The hearing examiner, W.O. Kuhn, included the following in his decision document:

“The claimant appealed from the Deputy’s redetermination which disqualified him for benefits effective March 17, 1985, on the grounds that he voluntarily left his most recent employment without good cause attributable to the employment and not for bona fide medical reasons.
* * * % * *
“During the last six weeks of the claimant’s employment, he worked part-time only because of his desire to pursue an avocation of trapping. Although the claimant may have been dissatisfied with working conditions, and safety conditions he failed to pursue his concern through the proper channels. There were no unusual sanitary violations at the employer’s place of business. The claimant voluntarily quit work without good cause attributable directly to the employment and not for bona fide medical reasons *14 and he is, therefore, subject to disqualification.
$ $ * * * *
“The Deputy’s redetermination disqualifying the claimant for benefits effective March 17, 1985, on the grounds that he voluntarily left his most recent employment without good cause attributable to the employment and not for bona fide medical reasons is hereby affirmed.”

It is from this administrative decision that the present appeal is pursued.

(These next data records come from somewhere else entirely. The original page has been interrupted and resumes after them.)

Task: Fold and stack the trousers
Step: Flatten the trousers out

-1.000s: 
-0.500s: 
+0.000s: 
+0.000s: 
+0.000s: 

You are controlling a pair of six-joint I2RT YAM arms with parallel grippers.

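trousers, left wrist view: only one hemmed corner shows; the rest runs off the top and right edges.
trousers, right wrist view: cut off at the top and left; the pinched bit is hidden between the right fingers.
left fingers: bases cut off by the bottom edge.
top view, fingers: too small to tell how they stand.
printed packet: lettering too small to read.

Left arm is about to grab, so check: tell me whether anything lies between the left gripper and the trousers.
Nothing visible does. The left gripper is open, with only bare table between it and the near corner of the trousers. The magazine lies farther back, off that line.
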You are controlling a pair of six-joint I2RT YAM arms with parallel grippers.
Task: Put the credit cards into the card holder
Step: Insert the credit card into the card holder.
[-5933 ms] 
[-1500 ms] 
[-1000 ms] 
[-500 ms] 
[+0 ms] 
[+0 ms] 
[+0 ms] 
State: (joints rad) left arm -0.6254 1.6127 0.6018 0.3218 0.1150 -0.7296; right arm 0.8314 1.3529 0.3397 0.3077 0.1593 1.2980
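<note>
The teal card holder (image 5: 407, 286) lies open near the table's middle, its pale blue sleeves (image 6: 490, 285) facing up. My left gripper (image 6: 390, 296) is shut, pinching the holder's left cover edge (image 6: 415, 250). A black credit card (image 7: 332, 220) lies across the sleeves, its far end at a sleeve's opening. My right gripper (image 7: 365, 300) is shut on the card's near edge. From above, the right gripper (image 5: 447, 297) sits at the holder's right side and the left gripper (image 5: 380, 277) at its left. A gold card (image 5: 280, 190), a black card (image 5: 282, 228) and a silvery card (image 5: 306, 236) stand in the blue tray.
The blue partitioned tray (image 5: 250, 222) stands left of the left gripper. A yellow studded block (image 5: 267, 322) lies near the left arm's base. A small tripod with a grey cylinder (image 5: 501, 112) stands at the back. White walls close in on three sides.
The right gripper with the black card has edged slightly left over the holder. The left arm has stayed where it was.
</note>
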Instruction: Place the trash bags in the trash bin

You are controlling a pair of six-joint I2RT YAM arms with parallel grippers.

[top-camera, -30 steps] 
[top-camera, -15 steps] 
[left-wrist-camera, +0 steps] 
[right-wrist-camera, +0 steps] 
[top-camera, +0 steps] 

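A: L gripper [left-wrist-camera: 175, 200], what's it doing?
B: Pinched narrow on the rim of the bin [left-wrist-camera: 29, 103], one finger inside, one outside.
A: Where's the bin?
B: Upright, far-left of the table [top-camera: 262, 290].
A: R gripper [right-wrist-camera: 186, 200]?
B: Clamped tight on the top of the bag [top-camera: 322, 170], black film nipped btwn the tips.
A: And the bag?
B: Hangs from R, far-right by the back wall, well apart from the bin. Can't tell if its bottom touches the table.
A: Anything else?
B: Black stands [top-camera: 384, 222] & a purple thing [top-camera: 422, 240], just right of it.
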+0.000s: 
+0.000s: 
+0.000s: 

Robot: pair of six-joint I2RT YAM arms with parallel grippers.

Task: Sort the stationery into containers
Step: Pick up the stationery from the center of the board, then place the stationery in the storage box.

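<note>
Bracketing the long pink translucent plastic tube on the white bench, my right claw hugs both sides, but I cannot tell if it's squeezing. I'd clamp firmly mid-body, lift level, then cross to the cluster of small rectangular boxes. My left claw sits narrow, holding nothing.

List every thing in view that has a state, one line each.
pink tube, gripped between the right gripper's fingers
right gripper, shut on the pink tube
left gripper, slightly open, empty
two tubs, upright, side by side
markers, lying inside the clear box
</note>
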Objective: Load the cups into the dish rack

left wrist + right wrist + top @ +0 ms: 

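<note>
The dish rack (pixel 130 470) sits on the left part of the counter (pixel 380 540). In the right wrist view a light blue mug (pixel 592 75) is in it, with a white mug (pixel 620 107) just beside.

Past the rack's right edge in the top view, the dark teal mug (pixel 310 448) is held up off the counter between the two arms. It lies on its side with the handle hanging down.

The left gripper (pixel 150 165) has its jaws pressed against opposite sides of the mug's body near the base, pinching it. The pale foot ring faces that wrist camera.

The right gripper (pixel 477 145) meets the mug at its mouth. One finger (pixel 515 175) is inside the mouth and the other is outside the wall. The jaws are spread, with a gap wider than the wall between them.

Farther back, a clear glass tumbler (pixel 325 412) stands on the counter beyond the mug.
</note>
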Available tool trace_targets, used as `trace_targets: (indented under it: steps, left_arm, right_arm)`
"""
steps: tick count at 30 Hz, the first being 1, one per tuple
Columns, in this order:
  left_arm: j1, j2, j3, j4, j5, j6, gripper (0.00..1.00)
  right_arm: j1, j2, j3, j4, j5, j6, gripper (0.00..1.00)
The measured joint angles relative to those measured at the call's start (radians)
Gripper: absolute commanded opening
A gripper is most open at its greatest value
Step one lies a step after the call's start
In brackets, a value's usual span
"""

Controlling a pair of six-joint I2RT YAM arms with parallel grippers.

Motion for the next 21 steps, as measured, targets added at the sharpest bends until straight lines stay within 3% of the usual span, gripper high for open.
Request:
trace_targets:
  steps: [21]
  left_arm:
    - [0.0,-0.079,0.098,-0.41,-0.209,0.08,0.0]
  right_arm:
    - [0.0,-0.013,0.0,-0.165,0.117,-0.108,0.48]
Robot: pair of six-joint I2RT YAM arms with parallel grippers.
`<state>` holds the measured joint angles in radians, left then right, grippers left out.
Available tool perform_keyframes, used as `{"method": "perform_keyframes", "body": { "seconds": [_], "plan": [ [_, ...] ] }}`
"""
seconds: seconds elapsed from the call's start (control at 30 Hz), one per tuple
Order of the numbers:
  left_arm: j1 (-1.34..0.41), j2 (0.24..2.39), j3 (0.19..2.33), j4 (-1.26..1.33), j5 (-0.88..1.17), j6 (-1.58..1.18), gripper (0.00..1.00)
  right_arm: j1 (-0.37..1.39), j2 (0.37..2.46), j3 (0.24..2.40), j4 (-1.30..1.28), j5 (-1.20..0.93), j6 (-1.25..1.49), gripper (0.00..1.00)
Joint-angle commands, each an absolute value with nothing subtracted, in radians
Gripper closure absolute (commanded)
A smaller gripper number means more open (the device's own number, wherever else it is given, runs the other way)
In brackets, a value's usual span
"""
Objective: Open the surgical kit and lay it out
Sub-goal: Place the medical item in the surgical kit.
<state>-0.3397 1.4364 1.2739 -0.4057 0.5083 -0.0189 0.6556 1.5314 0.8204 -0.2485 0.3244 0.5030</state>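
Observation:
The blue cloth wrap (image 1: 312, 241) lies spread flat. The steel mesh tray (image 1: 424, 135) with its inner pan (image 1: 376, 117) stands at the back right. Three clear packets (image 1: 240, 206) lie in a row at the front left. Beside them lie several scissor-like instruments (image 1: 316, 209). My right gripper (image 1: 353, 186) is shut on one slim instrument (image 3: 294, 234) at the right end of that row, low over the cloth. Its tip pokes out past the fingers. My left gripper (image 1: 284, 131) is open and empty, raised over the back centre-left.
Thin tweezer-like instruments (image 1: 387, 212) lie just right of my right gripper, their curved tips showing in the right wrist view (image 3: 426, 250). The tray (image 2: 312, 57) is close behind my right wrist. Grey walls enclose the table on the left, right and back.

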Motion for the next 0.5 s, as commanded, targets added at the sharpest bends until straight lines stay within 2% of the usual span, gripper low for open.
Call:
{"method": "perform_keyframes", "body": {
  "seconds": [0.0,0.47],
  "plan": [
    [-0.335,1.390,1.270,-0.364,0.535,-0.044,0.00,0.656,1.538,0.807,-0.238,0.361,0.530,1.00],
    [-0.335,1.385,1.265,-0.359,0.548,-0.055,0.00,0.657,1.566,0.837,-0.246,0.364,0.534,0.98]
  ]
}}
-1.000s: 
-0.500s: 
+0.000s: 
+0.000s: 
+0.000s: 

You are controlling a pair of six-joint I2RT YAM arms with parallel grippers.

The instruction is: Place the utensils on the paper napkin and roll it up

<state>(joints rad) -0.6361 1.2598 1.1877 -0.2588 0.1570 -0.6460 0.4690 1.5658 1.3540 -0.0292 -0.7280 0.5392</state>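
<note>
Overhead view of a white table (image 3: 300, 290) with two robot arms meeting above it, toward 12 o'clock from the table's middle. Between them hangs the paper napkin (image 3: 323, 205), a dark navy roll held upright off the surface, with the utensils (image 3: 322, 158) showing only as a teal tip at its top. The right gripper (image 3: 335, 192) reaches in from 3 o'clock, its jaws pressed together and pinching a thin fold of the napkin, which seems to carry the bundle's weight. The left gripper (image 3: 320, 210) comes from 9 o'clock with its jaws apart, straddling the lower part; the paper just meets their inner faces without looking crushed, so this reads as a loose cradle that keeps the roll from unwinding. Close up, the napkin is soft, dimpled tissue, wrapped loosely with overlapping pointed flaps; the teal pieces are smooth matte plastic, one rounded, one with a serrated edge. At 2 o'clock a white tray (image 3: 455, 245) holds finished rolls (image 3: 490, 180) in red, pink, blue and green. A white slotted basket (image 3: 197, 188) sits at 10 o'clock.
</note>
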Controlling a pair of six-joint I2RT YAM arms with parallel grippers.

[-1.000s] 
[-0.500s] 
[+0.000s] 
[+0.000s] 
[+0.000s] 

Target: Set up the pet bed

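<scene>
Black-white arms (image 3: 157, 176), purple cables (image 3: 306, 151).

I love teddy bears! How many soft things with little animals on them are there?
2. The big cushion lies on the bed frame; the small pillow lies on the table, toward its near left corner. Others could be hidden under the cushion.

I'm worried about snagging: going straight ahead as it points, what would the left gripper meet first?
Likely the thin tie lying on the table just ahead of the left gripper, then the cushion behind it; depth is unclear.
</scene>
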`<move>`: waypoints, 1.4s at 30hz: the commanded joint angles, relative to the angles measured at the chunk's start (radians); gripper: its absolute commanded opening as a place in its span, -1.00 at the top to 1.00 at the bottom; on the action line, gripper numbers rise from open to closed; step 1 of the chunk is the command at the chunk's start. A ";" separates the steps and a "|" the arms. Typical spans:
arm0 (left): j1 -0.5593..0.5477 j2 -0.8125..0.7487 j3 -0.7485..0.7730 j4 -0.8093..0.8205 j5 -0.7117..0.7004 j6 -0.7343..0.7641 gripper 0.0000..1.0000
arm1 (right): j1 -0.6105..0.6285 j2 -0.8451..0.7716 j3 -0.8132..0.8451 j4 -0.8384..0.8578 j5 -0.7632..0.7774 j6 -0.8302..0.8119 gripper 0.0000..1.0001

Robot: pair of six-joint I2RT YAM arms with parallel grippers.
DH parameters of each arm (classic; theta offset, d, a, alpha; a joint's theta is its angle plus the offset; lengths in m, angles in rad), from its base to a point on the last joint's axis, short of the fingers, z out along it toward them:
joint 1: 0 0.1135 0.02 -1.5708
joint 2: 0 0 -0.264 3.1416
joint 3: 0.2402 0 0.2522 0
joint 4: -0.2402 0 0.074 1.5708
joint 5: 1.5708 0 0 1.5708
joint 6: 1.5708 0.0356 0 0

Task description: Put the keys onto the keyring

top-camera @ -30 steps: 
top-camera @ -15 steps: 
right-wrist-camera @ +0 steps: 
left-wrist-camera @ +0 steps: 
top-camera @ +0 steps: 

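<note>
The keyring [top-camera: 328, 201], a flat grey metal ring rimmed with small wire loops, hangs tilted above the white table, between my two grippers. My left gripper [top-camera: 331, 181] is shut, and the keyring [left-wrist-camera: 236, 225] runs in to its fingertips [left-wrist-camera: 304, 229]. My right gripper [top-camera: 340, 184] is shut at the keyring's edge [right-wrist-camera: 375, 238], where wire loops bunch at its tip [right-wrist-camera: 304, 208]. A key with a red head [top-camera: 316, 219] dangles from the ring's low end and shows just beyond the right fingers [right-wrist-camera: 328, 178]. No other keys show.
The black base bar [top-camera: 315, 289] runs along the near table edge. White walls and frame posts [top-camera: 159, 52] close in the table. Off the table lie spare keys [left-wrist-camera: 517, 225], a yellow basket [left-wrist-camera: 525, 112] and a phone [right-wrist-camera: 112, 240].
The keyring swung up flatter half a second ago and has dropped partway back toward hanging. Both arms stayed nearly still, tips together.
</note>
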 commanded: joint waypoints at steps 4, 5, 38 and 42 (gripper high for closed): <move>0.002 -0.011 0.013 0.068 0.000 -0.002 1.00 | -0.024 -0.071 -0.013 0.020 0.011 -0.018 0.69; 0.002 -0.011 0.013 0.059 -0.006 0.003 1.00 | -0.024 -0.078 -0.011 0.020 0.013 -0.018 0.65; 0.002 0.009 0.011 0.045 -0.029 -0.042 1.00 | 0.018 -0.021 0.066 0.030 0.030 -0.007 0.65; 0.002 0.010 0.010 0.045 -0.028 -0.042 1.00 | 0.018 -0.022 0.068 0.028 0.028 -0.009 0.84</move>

We have reviewed the transcript of the hearing, and find substantial evidence to sustain the decision made. 2

This court only recently restated the test for consideration of contested evidence in an administrative-hearing appeal:

“We have adopted a definition of substantial evidence, when conducting a review of an agency, to be such relevant evidence as a reasonable mind might accept as adequate to support a conclusion. Mountain Fuel Supply Company v. Public Service Commission of Wyoming, Wyo., 662 P.2d 878 (1983); Board of Trustees, Laramie County School District No. 1 v. Spiegel, Wyo., 549 P.2d 1161 (1976). Such evidence may be less than the weight of the evidence but cannot be contrary to the overwhelming weight of the evidence. Mountain Fuel Supply Company v. Public Service Commission of Wyoming, supra.
* * * * * *
“If there is substantial evidence to support a finding, as there is here, the ultimate weight to be given that evidence is to be determined by the agency in light of its expertise and the experience of its members in such matters. Mountain Fuel Supply Company v. Public Service Commission of Wyoming, supra. If the agency’s decision is found to be supported by substantial evidence, we cannot substitute our judgment for that of the agency, but we are required to uphold its findings upon appeal. McCulloch Gas Transmission Company v. Public Service Commission of Wyoming, Wyo., 627 P.2d 173 (1981); Williams v. Public Service Commission of Wyoming, Wyo., 626 P.2d 564, cert. denied 454 U.S. 896, 102 S.Ct. 394, 70 L.Ed.2d 211 (1981).” Big Piney Oil & Gas Company v. Wyoming Oil and Gas Conservation Commission, 715 P.2d 557, 561-62 (1986).

See § 16-3-114, W.S.1977.

“ ‘ * * * [S]uch a cause as justifies an employee’s voluntarily leaving the ranks of the employed and joining the ranks of the unemployed; the quitting must be for such a cause as would reasonably motivate in a similar situation the average able-bodied and qualified worker to give up his or her employment with its certain wage rewards in order to enter the ranks of the compensated unemployed. The terms “good cause” and “personal reasons” connote, as minimum requirements, real circumstances, substantial reasons, objective conditions, palpable forces that operate to produce correlative results; adequate excuses that will bear the test of reason; just grounds for action. * * * Sage Club, Inc. v. Employment Security Commission of Wyoming, Wyo., 601 P.2d 1306, 1310 (1979), quoting from 81 C.J.S. Social Security and Public Welfare § 226a, pp. 448-452.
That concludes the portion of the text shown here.